The Islamic State of Iraq and the Levant (ISIL), an al-Qaeda breakaway group, has announced that it executed seven prisoners in its northeastern Syrian stronghold late on April 29, two of them by crucifixion.
In a written statement, the militant group said it had executed seven people in the city center of Raqqa, near Syria’s border with Turkey, according to a report by Anadolu Agency.
“Ten days ago, attackers on a motorbike threw a grenade at an ISIL fighter at the Naim roundabout. A Muslim civilian had his leg blown off and a child was killed,” the group said on Twitter. “Our fighters immediately set up a roadblock and succeeded in capturing them. They were then able to detain other members of the cell.”

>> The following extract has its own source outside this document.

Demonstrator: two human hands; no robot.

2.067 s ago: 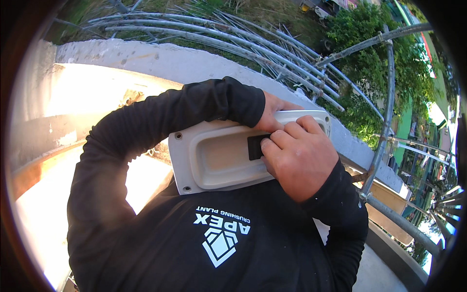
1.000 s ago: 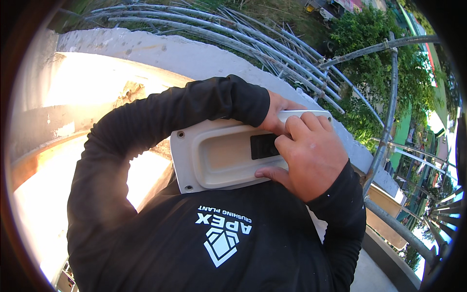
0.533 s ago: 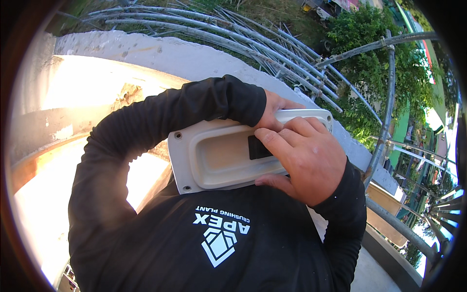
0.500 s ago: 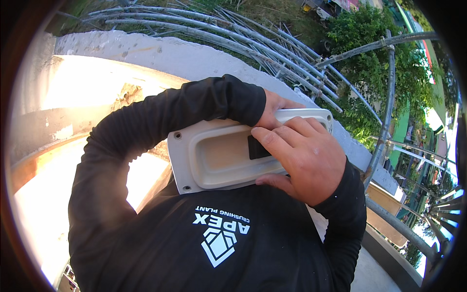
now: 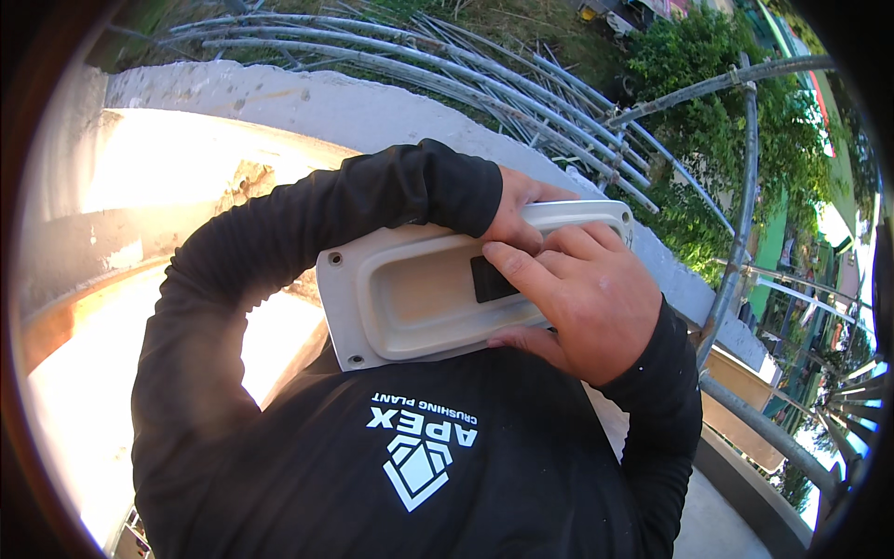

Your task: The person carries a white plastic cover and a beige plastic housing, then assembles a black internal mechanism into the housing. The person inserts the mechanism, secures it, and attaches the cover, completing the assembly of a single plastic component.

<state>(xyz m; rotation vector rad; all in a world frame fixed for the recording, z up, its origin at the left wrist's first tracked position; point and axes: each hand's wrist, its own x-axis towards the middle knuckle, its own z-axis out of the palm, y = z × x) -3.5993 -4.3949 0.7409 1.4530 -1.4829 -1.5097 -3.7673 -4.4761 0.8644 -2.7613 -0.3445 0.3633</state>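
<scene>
At twelve o'clock, the grass is crossed by a heap of metal pipes (image 5: 400, 51), and between it and the body a rough concrete ledge (image 5: 270, 98) is seen. Leaves are spread by a tree (image 5: 694, 102) around two o'clock, partly barred by a scaffold frame (image 5: 746, 168); a lower rail (image 5: 768, 429) is seen at four, with a brown board (image 5: 740, 424) behind it. From eight to ten, a surface (image 5: 79, 419) is bleached white by sunlight.

Now to the hands! The left arm is bent in a broad arc, its black sleeve (image 5: 317, 210) laid over the far rim at the panel's eleven to twelve. By the left hand (image 5: 519, 212) that far rim is pinched, thumb inside, fingers beyond it and partly hidden. The right hand (image 5: 591, 303) is brought over the panel's three o'clock end, palm down, thumb and forefinger parted widely; whether anything is gripped by its hidden fingertips cannot be told.

And the pale panel (image 5: 343, 307) itself: held mid-view, against the dark shirt (image 5: 307, 466), slightly tilted, its right end raised toward two o'clock. Screw holes are seen at its left corners. Within its shallow recess (image 5: 410, 289) a black insert (image 5: 489, 279) is held, its right part covered by the right hand.
</scene>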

The London-based Syrian Observatory for Human Rights posted a photograph of the two prisoners being crucified at the roundabout with passers-by walking past apparently unfazed.
Famous historic Assyrian statue pulled down
Meanwhile, ISIL militants bulldozed over the antique “Asad Sheeran” (Sheeran Lion) statue – one of the symbols of the city in the central al-Rasheed Garden – as they regarded it as an “icon and element of polytheism,” the human rights watchdog quoted Abu Ammar, a local activist in Raqqa, as saying.
Ammar said the statue, with its rich heritage, was of historical significance for the people of Raqqa, as opposed to an “icon.”
As historical records suggest, the stone statue consisting of two lions – reportedly dating back to the Assyrian period – was removed from the Ayn al-Arab district of Aleppo to Raqqa’s al-Rasheed Garden in 1983, where it was placed on two stone plinths in the western entrance of the garden.